Aithné wondered if anyone really heard what she said, or if they were just watching her bright, painted lips move. She found it peculiar that she had no guardian. If she was as gifted as she claimed, there was no way she wouldn't have one. And why would the advisor allow her to present if she had no guardian with her? But a small pouch at Jasalin's side revealed the hiding spot of her reverted—bird?
"Convert." She whispered.
Suddenly, a glorious maroon bird blossomed from the frail feathered ball. It had a long neck, and an even longer plumed tail, becoming darker at the tips. Its beak and talons appeared to be golden, and its eyes glowed with a piercing crimson fire. It gave out a penetrating and melodious cry as it blasted a flame into the air from its whole body. No part of the bird seemed burnt, however, and yet it was emanating a heated glow. Its movements were graceful and elegant as it swirled into the clouds, dive-bombing back down in a spear of fire, now ten times its usual size. Dramatically, Jasalin mounted the fully converted phoenix, and soared around a bit more before returning to the ground.
"This is Ditri. She has served me well these past two decades." The magnificent bird obviously preferred its small, resting form, and so reverted back into the woman's pouch. Maybe the amount of energy needed to perform its fiery feat wore the phoenix out.

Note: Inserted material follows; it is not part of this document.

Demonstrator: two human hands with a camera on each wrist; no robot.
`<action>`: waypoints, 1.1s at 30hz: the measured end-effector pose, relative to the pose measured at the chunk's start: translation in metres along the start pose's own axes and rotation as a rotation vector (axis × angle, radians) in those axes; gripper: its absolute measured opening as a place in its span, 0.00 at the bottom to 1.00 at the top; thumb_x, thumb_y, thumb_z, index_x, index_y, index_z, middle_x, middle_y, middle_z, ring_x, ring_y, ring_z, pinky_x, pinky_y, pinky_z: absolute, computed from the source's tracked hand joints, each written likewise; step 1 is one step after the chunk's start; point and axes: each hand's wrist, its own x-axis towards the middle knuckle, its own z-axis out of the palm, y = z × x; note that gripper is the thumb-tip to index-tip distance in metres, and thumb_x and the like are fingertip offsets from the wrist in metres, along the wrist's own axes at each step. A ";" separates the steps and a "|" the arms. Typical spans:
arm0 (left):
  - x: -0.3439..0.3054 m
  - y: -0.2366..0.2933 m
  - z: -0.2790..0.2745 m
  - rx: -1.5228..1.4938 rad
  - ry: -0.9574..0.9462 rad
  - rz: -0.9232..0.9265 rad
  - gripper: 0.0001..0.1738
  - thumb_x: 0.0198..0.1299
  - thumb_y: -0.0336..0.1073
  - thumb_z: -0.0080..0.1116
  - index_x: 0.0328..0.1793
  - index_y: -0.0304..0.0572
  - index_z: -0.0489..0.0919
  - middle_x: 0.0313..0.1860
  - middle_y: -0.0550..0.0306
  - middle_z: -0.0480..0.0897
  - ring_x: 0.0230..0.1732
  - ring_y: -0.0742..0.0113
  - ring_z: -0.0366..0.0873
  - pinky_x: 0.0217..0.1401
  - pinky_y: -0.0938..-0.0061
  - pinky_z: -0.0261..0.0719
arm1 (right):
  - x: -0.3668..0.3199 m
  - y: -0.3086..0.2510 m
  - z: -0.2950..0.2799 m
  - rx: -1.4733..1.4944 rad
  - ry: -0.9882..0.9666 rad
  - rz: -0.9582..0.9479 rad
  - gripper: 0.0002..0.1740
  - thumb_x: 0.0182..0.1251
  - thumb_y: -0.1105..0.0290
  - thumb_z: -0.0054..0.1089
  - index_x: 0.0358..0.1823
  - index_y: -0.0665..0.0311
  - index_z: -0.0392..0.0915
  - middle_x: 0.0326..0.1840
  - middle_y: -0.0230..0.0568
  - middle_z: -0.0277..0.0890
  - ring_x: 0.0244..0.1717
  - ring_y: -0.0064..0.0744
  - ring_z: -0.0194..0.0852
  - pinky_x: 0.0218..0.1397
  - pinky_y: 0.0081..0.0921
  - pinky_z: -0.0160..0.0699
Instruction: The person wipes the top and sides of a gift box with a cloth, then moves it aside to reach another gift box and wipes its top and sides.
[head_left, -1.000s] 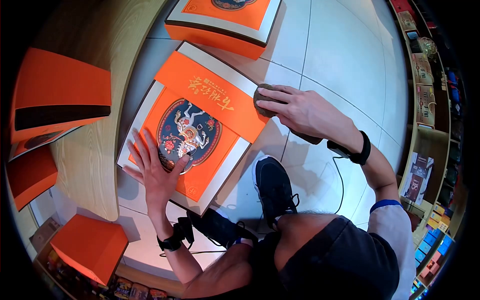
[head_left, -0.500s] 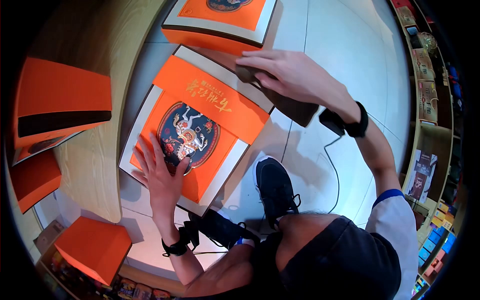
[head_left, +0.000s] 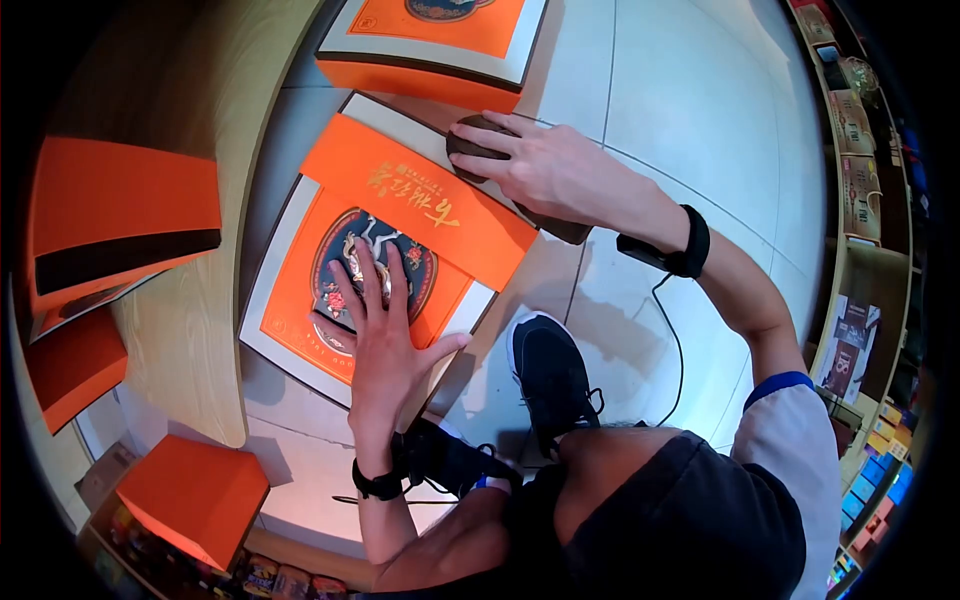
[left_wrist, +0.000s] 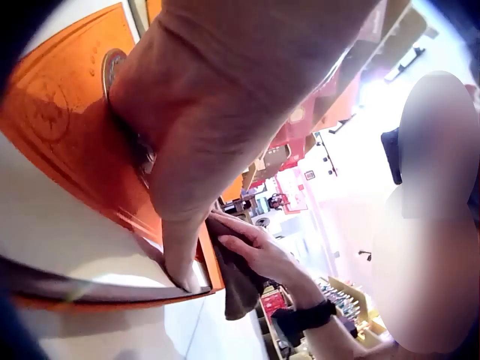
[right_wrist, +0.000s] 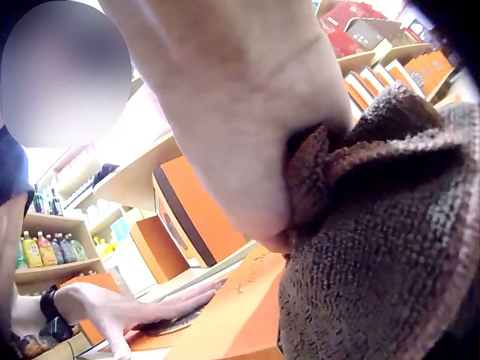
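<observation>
An orange gift box [head_left: 345,160] with white edges, gold characters and a round horse emblem lies tilted before the person's feet. The left hand [head_left: 385,350] rests on its lid with fingers spread over the emblem and the thumb out toward the near edge. At the box's far right edge, the right hand [head_left: 560,172] holds a brown cloth [head_left: 560,228], its fingers laid over the bunched front part. In the right wrist view the towelling cloth [right_wrist: 360,270] is gathered under the palm and hangs down in loose folds.
A second orange box [head_left: 420,75] stands just beyond the first. On the left, more orange boxes [head_left: 130,190] sit by a wooden counter edge [head_left: 190,340]. Another orange box [head_left: 195,495] is at lower left. Shelves of goods [head_left: 855,260] line the right; a cable [head_left: 680,350] trails from the right wrist.
The right hand has moved leftward with the brown cloth, along the box's far edge. The left hand has shifted right across the lid, its thumb moving off the emblem toward the near edge.
</observation>
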 end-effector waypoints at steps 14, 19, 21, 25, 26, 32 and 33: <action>0.000 -0.004 0.003 -0.017 0.033 0.037 0.79 0.43 0.85 0.67 0.94 0.54 0.44 0.95 0.47 0.35 0.92 0.32 0.24 0.73 0.08 0.23 | -0.028 -0.007 -0.017 0.058 -0.223 0.057 0.32 0.68 0.72 0.62 0.75 0.56 0.71 0.79 0.41 0.69 0.77 0.46 0.70 0.53 0.34 0.92; 0.001 -0.003 0.002 -0.009 0.031 0.033 0.79 0.43 0.85 0.67 0.94 0.54 0.44 0.95 0.48 0.35 0.92 0.33 0.24 0.73 0.08 0.23 | -0.030 -0.009 -0.016 0.030 -0.187 0.038 0.30 0.67 0.72 0.64 0.72 0.59 0.73 0.78 0.41 0.70 0.75 0.46 0.72 0.47 0.32 0.91; 0.001 -0.003 0.002 -0.031 0.021 0.025 0.79 0.42 0.84 0.68 0.94 0.55 0.45 0.95 0.49 0.35 0.92 0.34 0.23 0.73 0.09 0.21 | -0.035 -0.010 -0.017 0.021 -0.142 0.019 0.27 0.67 0.72 0.66 0.68 0.61 0.75 0.75 0.42 0.72 0.72 0.45 0.74 0.40 0.30 0.91; 0.001 -0.005 0.010 -0.002 0.047 0.011 0.80 0.39 0.87 0.67 0.94 0.59 0.45 0.95 0.53 0.34 0.93 0.41 0.22 0.76 0.14 0.17 | -0.043 -0.013 -0.022 0.047 -0.187 0.038 0.29 0.65 0.74 0.67 0.68 0.61 0.74 0.76 0.42 0.70 0.72 0.47 0.74 0.40 0.30 0.91; 0.001 -0.005 0.009 0.001 0.038 0.003 0.80 0.40 0.87 0.67 0.94 0.59 0.45 0.95 0.53 0.34 0.93 0.41 0.23 0.76 0.14 0.17 | -0.044 -0.013 -0.024 0.046 -0.207 0.045 0.30 0.64 0.74 0.68 0.69 0.61 0.74 0.76 0.43 0.70 0.72 0.47 0.74 0.40 0.30 0.91; 0.001 -0.005 0.006 0.010 0.030 0.003 0.80 0.40 0.88 0.66 0.94 0.59 0.45 0.95 0.53 0.34 0.93 0.40 0.23 0.76 0.14 0.17 | -0.052 -0.018 -0.029 0.057 -0.329 0.098 0.35 0.64 0.76 0.64 0.75 0.57 0.71 0.83 0.39 0.65 0.79 0.49 0.68 0.48 0.34 0.93; 0.001 -0.004 0.005 0.006 0.027 -0.002 0.80 0.40 0.88 0.66 0.94 0.59 0.45 0.95 0.53 0.34 0.93 0.40 0.23 0.76 0.14 0.18 | -0.053 -0.020 -0.030 0.057 -0.330 0.101 0.35 0.64 0.76 0.64 0.75 0.57 0.71 0.83 0.39 0.65 0.79 0.49 0.68 0.48 0.34 0.93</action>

As the Aridian stepped away to the opposite side of the "room," the announcer came forward again to introduce the next person.
He was an islander, clearly, and turned out to be a translator. His appearance was typical: Deep red skin, black, thick hair. He had a wide nose, and he was almost comically short. If not for his deadpan rugged face, he would have looked like a child. He wore a very colorful and decorative cloak, but Aithné was confused as to why he would drape on such clothing when it was almost summer? She then realized that island's climates were far warmer than that of a small river village on a delta. She also noticed a large amount of heavy tattoos—likely in his town's language.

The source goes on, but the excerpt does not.